I "liberi", che si erano già "liberati" dai "liberatori francesi", assediati dai "liberatori" del Ruffo, devono ora fare i conti con altri "liberatori".

IL NELSON E LA CAPITOLAZIONE - RESA DI PESCARA
COMBATTIMENTO ALLA VIGNA DI S. MARTINO
CAPITOLAZIONE DI CASTEL SANT' ELMO - RESA DI CAPUA E GAETA
PROCESSI E CONDANNE - IMPICCAGIONE DELL'AMMIRAGLIO CARACCIOLO
I MARTIRI NAPOLETANI

Il NELSON giungeva a Napoli con l'ordine della Corte di non fare alcuna concessione ai repubblicani, che dovevano esser considerati ribelli e come tali trattati. Cioè, dovevano arrendersi a discrezione. Quando l'ammiraglio seppe che era stato pattuito l'armistizio ed era stata firmata la capitolazione, non volle riconoscere né l'uno né l'altra e per farsi capire meglio, schierò le sue navi in linea di battaglia a un miglio e mezzo dalla punta del Molo; messosi quindi a contatto con il Ruffo, gli fece sapere che suo intendimento era di attaccare i ribelli se non si fossero arresi; ma il Cardinale dichiarò di voler tener fede al trattato, si rifiutò, il 25, di trasmettere ai repubblicani una dichiarazione del Nelson in cui era detto che non sarebbe stato permesso il loro imbarco ed aggiunse che l'ammiraglio era libero di rompere l'armistizio ma egli non avrebbe concesso né una mano né un cannone per forzare i patrioti alla resa.

Lo stesso giorno 25 il Ruffo e il Nelson ebbero un lungo incontro sulla nave ammiraglia "Foudroyant", ma non riuscirono a mettersi d'accordo. Il Nelson rilasciò al cardinale uno scritto in cui affermava che, secondo la sua opinione, il trattato non doveva essere eseguito senza l'approvazione del re; dal canto suo il Ruffo, ritornato in città, firmò -secondo quel che narra il Sacchinelli", testimone degno di fede - insieme con il russo BAILLIE e con il turco ACHMET una protesta in cui si affermava che, "…o il trattato della capitolazione dei castelli di Napoli era utile necessario ed onorevole alle armi del re delle Due Sicilie e dei suoi potenti alleati", o che "…essendo stato solennemente concluso solo dai rappresentanti di dette potenze, si commetterebbe un abominevole attentato contro la volontà e la credibilità pubblica, se non si eseguissero esattamente o si violasse il contenuto già conosciuto .."

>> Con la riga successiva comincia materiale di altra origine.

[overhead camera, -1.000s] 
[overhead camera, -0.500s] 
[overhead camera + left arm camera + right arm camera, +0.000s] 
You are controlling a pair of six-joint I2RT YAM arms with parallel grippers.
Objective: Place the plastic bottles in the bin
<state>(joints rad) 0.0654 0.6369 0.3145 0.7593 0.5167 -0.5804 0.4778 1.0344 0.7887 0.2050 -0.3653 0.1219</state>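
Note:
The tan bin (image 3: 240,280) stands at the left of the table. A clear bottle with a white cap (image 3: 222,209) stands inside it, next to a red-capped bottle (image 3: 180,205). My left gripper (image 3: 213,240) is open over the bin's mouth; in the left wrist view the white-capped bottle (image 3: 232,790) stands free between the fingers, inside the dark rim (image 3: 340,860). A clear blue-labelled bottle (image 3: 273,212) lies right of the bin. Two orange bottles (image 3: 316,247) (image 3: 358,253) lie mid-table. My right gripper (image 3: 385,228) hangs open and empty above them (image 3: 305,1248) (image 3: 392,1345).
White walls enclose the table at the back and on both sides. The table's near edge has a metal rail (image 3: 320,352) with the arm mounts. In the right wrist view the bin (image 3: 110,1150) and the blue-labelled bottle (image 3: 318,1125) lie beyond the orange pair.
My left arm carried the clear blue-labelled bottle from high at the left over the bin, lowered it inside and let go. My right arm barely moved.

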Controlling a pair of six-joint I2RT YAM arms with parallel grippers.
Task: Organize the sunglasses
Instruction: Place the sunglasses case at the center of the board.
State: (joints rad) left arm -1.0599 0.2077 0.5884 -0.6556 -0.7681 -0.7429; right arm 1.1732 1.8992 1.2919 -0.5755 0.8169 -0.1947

Inoltre il Cardinale scrisse al generale MASSA, che comandava la guarnigione di Castel Nuovo, che sebbene lui e i suoi rappresentanti ritenevano sacro e inviolabile il trattato della capitolazione de' castelli, tuttavia il controammiraglio della squadra inglese non voleva riconoscerlo, e siccome era libertà della guarnigione di avvalersi dell'articolo 50 della capitolazione, come avevano fatto i patrioti della collina Martino, che si erano tutti allontanati per via terra, faceva loro questa considerazione; "…che se gli inglesi comandano in mare, sceglietevi un'altra soluzione"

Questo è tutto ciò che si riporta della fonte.